Sull’identità egiziana, ma da una prospettiva diversa, riflette anche un altro editorialista di al-Arabī al-Jadīd, Wā’il Qandīl, secondo il quale l’evento faraonico ha favorito la diffusione di «uno spaventoso sciovinismo, che si nutre dell’invenzione secondo la quale esiste una contraddizione […] tra l’Egitto, l’arabismo e l’Islam» e che concretamente si declina nella tendenza a «nascondersi in un guscio faraonico sbarrando tutte le porte e rompendo i legami con qualsiasi appartenenza alla civiltà e alla cultura araba». Per il giornalista, innescare le battaglie d’identità alimentando le tendenze scioviniste è un segno della decadenza politica e culturale in cui versa oggi l’Egitto: per un tiranno che ha fallito sui fronti importanti è facile fuggire il presente e rifugiarsi nelle glorie passate.

 

Fiero nazionalista e tra i più popolari giornalisti egiziani, Ibrāhīm ‘Issā, conduttore del programma TV «Hadīth al-Qāhira», ha definito quello della parata un «giorno glorioso nella vita dell’Egitto, uno spartiacque nella vita di ogni egiziano», reso possibile dal «30 giugno», in riferimento al 2013 quando i manifestanti scesero in piazza per protestare contro il governo dei Fratelli Musulmani, rovesciato tre giorni dopo dall’esercito. ‘Issā ha affermato che «la religione non è un’identità e lo Stato non abbraccia una religione.
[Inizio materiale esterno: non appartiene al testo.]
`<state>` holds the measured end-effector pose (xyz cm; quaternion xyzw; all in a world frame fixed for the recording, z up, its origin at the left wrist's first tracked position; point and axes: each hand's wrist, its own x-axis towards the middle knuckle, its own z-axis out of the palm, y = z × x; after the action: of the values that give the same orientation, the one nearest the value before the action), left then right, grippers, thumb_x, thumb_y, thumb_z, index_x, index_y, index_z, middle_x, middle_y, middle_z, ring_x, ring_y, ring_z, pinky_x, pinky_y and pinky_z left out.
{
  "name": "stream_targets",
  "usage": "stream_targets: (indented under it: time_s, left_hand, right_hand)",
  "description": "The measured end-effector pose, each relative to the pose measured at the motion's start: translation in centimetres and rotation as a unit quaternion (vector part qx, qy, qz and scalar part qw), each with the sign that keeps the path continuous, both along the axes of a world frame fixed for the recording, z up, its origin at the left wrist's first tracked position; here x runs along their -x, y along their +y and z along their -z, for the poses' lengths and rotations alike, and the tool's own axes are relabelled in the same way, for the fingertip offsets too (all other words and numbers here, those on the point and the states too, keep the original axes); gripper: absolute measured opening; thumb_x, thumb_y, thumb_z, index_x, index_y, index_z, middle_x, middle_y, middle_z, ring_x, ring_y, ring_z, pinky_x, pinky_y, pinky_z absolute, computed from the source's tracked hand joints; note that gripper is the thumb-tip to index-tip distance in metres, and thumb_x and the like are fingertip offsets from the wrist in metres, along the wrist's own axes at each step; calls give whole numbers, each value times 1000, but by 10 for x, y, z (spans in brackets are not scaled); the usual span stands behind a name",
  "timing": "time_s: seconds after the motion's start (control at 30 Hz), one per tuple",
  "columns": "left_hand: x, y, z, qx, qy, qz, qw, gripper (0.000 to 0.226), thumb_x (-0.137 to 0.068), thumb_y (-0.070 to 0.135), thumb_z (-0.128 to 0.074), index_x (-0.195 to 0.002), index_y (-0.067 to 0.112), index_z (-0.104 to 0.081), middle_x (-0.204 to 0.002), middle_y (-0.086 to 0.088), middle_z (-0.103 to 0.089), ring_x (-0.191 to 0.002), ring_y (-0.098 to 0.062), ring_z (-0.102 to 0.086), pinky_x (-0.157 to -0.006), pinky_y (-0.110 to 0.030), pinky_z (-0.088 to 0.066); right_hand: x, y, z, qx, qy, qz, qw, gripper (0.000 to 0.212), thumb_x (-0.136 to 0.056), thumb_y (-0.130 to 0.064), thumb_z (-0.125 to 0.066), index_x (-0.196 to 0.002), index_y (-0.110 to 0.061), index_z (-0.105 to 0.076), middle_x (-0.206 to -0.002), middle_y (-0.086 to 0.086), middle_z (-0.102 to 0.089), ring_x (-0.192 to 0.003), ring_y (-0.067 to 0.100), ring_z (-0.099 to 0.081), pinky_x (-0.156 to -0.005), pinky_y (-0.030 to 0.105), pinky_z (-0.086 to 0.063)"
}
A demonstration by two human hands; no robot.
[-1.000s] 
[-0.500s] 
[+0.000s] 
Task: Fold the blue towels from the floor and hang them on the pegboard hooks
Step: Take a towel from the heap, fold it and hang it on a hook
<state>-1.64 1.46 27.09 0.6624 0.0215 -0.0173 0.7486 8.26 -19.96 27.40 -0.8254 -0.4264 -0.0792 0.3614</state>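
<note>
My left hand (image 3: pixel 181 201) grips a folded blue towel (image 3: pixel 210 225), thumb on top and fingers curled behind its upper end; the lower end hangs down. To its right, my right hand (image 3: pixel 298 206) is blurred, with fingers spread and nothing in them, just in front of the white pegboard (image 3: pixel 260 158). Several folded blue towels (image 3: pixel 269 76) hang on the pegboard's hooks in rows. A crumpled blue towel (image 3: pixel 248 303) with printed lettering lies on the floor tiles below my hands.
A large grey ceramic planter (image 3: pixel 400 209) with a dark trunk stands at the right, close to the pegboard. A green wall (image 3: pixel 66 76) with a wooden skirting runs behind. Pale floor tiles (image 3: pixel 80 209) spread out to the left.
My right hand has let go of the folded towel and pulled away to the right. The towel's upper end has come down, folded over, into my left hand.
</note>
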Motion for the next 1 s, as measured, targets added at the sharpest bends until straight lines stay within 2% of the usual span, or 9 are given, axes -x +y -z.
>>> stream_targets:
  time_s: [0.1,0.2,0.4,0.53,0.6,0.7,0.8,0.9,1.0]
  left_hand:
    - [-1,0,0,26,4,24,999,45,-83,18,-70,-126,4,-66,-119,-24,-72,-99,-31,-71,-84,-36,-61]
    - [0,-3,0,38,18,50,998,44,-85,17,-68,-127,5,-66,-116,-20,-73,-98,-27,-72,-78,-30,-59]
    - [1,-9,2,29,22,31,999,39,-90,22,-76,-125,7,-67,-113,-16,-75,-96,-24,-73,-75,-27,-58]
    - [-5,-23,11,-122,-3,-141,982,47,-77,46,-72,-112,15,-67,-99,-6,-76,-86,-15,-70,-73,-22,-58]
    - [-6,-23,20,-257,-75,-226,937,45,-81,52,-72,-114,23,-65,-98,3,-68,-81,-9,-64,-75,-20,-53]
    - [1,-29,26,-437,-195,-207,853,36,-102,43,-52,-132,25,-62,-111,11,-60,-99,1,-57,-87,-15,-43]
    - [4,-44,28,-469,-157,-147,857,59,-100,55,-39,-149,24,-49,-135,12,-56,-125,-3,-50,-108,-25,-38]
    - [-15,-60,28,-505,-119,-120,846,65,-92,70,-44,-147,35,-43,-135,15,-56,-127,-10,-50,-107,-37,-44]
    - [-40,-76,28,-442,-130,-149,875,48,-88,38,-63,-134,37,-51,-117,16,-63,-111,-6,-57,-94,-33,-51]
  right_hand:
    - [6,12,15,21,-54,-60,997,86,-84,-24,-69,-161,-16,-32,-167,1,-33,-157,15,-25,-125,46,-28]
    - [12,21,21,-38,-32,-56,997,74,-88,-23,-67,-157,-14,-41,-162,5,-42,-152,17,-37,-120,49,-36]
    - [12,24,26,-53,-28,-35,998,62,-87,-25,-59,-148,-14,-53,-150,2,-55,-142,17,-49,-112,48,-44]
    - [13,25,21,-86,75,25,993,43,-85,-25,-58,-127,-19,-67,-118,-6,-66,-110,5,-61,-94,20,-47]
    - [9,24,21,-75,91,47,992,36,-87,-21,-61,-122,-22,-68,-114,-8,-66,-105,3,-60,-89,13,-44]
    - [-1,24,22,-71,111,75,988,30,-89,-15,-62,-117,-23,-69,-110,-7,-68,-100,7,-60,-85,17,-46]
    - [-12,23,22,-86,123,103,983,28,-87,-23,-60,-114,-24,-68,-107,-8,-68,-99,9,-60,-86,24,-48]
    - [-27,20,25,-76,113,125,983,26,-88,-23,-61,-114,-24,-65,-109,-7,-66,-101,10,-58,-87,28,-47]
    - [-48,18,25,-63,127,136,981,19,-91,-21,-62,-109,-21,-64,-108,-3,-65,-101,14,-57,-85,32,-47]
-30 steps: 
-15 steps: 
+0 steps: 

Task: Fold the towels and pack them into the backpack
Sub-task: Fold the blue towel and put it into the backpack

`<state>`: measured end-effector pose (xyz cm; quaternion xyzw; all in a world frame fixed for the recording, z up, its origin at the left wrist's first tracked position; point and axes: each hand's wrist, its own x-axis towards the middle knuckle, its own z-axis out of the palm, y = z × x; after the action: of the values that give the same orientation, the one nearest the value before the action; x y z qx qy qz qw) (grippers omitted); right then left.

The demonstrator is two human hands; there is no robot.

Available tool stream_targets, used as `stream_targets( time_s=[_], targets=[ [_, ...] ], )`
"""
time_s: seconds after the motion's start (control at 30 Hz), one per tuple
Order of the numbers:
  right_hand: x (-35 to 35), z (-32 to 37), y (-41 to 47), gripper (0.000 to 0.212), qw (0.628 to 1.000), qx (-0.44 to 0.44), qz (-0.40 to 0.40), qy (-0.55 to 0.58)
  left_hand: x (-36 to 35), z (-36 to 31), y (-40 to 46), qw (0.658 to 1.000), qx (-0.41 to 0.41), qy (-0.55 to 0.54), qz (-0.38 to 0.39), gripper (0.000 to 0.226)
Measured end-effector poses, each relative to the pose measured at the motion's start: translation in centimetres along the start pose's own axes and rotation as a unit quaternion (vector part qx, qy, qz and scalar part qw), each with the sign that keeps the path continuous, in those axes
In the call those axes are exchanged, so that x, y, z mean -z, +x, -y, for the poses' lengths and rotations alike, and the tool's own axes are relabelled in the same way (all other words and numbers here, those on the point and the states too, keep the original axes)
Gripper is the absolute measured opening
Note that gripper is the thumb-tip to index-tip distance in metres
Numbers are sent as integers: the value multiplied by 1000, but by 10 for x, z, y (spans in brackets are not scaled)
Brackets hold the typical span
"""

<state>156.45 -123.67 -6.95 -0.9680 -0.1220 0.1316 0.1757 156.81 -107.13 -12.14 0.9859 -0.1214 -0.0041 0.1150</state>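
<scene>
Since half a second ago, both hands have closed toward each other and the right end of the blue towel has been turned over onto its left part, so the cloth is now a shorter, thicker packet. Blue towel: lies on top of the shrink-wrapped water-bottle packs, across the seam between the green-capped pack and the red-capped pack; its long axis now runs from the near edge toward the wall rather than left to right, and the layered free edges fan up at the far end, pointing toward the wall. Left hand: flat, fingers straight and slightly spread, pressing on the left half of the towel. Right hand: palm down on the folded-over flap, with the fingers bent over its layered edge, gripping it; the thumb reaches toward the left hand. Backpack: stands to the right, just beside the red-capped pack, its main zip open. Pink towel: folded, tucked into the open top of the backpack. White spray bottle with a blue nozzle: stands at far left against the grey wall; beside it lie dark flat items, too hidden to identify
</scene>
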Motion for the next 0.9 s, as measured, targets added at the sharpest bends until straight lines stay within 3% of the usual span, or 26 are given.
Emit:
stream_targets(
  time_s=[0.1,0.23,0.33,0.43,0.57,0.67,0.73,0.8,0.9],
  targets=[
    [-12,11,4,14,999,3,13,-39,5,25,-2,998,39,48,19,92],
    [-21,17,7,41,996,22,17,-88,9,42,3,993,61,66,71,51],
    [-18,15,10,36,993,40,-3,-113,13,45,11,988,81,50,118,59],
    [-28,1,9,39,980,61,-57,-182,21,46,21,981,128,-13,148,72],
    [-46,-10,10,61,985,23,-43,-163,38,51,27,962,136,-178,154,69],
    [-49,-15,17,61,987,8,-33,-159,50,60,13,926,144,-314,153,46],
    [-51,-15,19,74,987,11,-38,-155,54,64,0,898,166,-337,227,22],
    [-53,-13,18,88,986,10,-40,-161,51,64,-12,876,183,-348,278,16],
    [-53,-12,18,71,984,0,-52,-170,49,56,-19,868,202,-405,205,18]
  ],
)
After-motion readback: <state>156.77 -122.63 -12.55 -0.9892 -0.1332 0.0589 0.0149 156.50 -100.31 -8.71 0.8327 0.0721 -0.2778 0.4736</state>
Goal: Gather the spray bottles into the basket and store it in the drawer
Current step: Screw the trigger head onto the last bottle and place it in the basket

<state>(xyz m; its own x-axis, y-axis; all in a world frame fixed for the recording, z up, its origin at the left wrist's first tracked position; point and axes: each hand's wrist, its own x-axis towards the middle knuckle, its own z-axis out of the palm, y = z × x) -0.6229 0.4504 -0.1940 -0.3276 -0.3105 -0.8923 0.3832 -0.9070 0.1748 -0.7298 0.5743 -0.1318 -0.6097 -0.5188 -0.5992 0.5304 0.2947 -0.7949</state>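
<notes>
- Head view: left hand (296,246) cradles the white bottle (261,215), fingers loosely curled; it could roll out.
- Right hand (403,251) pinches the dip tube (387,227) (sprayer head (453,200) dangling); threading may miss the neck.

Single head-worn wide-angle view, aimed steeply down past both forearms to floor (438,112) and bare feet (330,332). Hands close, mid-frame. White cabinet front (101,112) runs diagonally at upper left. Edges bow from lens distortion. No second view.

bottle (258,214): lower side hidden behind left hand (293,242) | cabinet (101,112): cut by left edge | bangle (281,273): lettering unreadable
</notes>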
La società egiziana oggi vive un pieno nazionalismo e ciò lo dobbiamo a Hosni Mubarak che durante il suo mandato ha gettato le basi di tutto questo».   

 

Il dibattito ha interessato anche le istituzioni religiose, tra cui la moschea-università dell’Azhar che ha preso ufficialmente posizione sulla vicenda del trasferimento delle mummie. Sul settimanale Sawt al-Azhar, il grande imam Ahmad al-Tayyib ha ribadito che «le antichità sono un’eredità culturale che fa conoscere la storia delle comunità e delle civiltà. Esse non sono né idoli né feticci […]. Sono proprietà di tutte le generazioni e sono amministrate dallo Stato».